Nonostante gli sforzi straordinari di molti insegnanti che si sono inventati anche cose belle, nuove, a pagare il prezzo più alto sono stati gli alunni più fragili, figli dei poveri, migranti, i bambini e i ragazzi con Bisogni educativi speciali (BES). Anche qui, porto un dato concreto. In due quartieri napoletani, Scampia e Miano, i servizi sociali territoriali hanno segnalato come il rischio di abbandono e dispersione non solo diventi più denso nelle situazioni conosciute ma si stia allargando velocemente a nuclei familiari e minori che prima riuscivano a portare avanti le loro carriere scolastiche. E, soprattutto, segnalano la loro impotenza perché queste nuove situazioni si aggiungono alle tante preesistenti e di cui il welfare territoriale, massacrato da anni di sottrazioni economiche e politiche non riesce a farsi carico in modo adeguato. Sono bambini e ragazzi che spesso vivono in case di pochi metri quadrati, con famiglie numerose, dove, se c’è, il computer è uno solo a fronte di più figli. Dove spesso non ci sono spazi adeguati per studiare con la giusta attenzione. Ricordo, durante un incontro, una frase detta da una ragazza: “Sono stanca di fare lezione con il sedere di mia zia che passa davanti alla telecamera”. La pandemia ha colpito duramente chi era già diseguale e “non riconosciuto”. Per questo il Forum ha sempre sostenuto che le scuole dovevano essere l’ultima cosa a chiudere, perché in molte periferie, in molte aree marginali, sono l’unico presidio pubblico che ha relazioni con questo pezzo di popolazione. Come ha detto in un incontro una preside di Palermo: “Nel mio quartiere se chiude la scuola chiude anche la piazza, perché altra piazza non c’è”.

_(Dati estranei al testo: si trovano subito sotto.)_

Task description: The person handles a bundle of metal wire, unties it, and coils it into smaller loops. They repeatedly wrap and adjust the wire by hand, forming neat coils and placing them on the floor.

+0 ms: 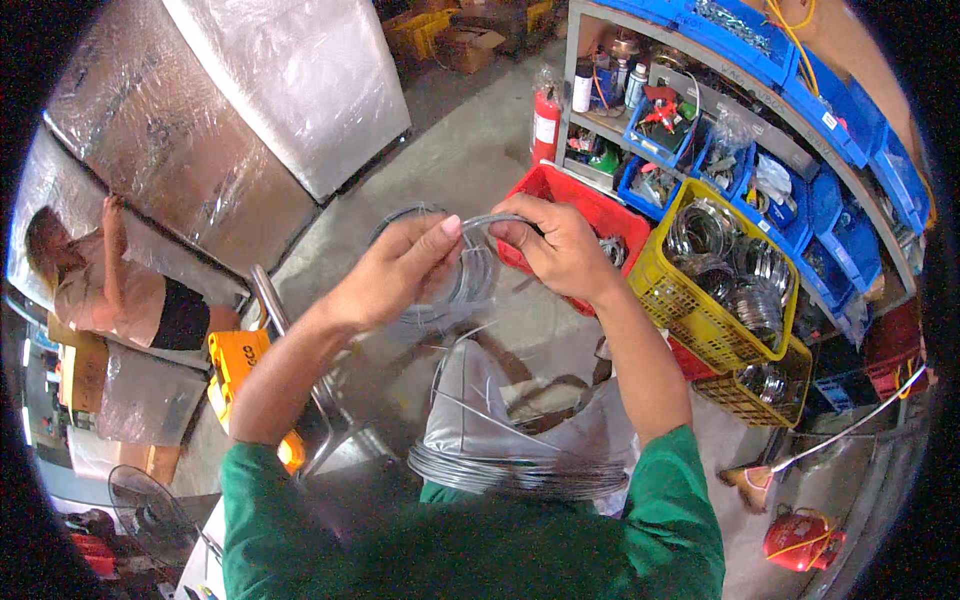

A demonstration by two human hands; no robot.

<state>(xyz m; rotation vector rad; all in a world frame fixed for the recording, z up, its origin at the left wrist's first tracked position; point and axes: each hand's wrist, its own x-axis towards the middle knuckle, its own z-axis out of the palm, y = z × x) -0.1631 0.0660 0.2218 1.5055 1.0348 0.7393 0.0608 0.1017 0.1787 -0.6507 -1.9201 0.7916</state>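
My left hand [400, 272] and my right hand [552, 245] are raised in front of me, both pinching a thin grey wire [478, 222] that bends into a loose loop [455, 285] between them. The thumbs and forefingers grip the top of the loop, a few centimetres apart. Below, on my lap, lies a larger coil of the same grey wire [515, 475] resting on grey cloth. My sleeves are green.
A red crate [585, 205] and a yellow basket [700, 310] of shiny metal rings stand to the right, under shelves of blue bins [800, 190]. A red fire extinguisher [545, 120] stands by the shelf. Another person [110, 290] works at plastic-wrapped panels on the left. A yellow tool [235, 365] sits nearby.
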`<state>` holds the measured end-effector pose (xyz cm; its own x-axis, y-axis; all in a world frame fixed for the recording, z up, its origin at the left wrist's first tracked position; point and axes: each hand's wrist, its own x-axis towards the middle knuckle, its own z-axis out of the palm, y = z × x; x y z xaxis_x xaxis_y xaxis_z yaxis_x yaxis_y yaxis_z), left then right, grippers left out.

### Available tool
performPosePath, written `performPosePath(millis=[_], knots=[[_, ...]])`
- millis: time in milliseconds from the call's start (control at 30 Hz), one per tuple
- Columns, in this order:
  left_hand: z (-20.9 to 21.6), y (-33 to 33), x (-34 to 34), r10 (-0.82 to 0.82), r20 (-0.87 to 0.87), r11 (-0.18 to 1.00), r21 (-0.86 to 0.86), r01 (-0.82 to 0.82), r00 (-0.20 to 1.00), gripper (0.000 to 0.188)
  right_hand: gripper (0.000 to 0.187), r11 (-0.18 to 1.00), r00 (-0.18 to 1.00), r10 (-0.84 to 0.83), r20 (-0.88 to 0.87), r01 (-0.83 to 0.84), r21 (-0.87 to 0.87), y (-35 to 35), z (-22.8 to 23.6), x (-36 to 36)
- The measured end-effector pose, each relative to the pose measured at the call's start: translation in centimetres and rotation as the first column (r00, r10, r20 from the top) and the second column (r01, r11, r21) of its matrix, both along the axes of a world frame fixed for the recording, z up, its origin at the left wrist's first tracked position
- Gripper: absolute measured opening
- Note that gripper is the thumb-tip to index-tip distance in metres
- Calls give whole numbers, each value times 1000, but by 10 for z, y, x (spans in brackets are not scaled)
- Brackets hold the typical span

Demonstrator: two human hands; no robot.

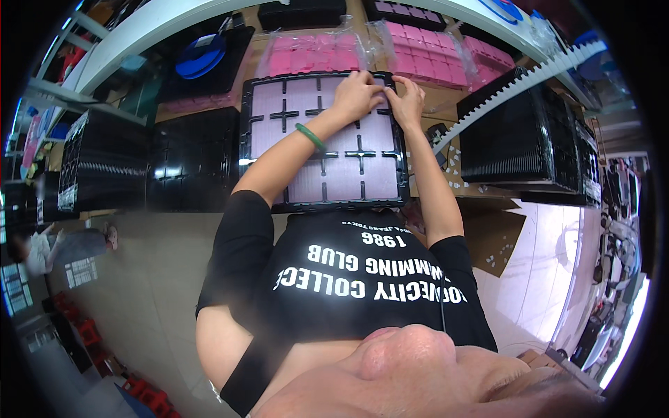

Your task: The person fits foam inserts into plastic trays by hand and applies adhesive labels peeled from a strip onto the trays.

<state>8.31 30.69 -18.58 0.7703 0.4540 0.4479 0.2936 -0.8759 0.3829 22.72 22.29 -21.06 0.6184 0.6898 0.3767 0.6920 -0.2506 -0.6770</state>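
Observation:
A black tray [399,177] lies before me, its sections filled with pale lilac pieces [306,177] and split by black cross-shaped dividers [359,155]. Over its far right section my left hand [355,97] bends its fingers down, closed around something too small or hidden to make out. My right hand [408,104] is beside it at the tray's far right corner. Its thumb and fingers are bent together near the left fingertips, and what they pinch, if anything, is hidden. A green bangle [310,136] circles my left wrist.
Bright pink blocks [313,54] in clear plastic and more pink blocks [426,56] stand behind the tray. Stacked black trays flank it at left [191,160] and right [505,139]. A blue reel [201,57] lies far left. A white toothed strip [519,90] slants across the right.

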Motion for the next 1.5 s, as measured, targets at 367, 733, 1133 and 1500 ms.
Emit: performPosePath(millis=[367, 733, 1133, 1500], knots=[[12, 51, -135, 484, 93, 860, 135, -492, 870, 47, 62, 991, 999, 15, -34, -19, -133, 6, -4, 7], [11, 6, -237, 750, -104, 660, 55, -749, 654, 74, 55, 979, 972, 202, 120, -204, 5, -90, 35, -36], [24, -121, -297, 624, -283, 527, -536, -660, 729, 98, 70, 957, 952, 248, -178, -269, -109, -169, 46, -81], [15, -140, -305, 684, -315, 455, -522, -722, 658, 104, 84, 916, 925, 312, -218, -354, -190, -171, 39, -79]])
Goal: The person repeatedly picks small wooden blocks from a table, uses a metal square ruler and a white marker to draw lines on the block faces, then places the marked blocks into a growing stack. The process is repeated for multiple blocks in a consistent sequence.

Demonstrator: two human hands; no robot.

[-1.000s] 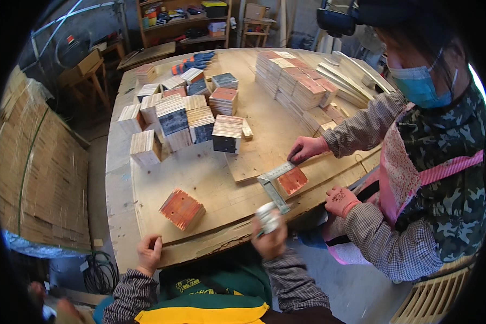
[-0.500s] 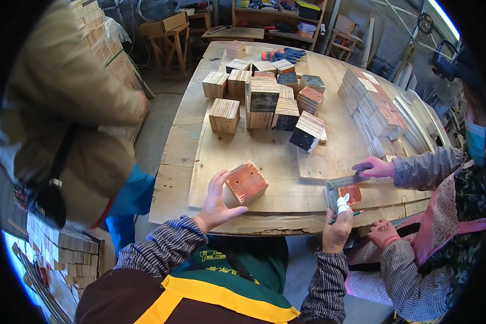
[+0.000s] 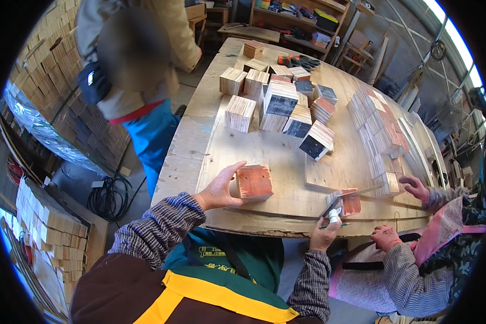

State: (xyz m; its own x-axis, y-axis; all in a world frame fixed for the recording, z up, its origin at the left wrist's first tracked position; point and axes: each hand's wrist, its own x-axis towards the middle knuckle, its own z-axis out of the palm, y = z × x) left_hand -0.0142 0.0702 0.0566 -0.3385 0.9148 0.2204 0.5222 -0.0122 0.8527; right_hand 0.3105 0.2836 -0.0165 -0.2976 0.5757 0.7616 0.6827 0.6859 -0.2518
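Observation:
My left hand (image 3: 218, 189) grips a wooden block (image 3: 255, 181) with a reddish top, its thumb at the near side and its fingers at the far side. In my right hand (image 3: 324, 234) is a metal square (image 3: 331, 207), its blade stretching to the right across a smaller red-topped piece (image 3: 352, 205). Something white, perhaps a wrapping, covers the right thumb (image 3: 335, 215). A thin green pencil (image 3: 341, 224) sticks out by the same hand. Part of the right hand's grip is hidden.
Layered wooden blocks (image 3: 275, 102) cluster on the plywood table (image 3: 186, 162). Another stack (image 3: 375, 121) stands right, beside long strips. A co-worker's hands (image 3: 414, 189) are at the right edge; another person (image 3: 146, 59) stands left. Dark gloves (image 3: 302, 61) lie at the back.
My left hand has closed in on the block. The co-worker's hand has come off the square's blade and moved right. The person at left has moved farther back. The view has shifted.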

C’è stato però, in questi mesi difficili, un nuovo protagonismo che è emerso, penso a chi ha dato vita a esperienze di mutualismo. Cosa dimostra?
Dimostra che la politica, oggi, dovrebbe ricostruire la sua autorevolezza nel dialogo con la società, offrendo spazi di ragionamento e confronto, individuando cornici in cui ascoltare i territori, perché oggi è nei territori che troviamo la maggiore sapienza pubblica, una sapienza incentrata sul fare. La politica è ormai abituata, invece, a dialogare su rappresentazioni e non sulla realtà perché è più facile andare verso “il bianco e il nero”, più difficile farsi carico delle complessità. Serve un confronto sano, acceso, aperto, che diventi appartenenza. Il futuro del Paese passa da qui, dai territori: non dimentichiamoci che il 60 per cento dei fondi del Next Generation EU arriverà calato sui territori. O avremo la capacità di attivare reti integrate di governo pubblico o per l’ennesima volta assisteremo a spreco di soldi, servizi sbagliati, progetti disomogenei, dando nuova linfa a quella dinamica autoritaria che già era in atto prima della pandemia.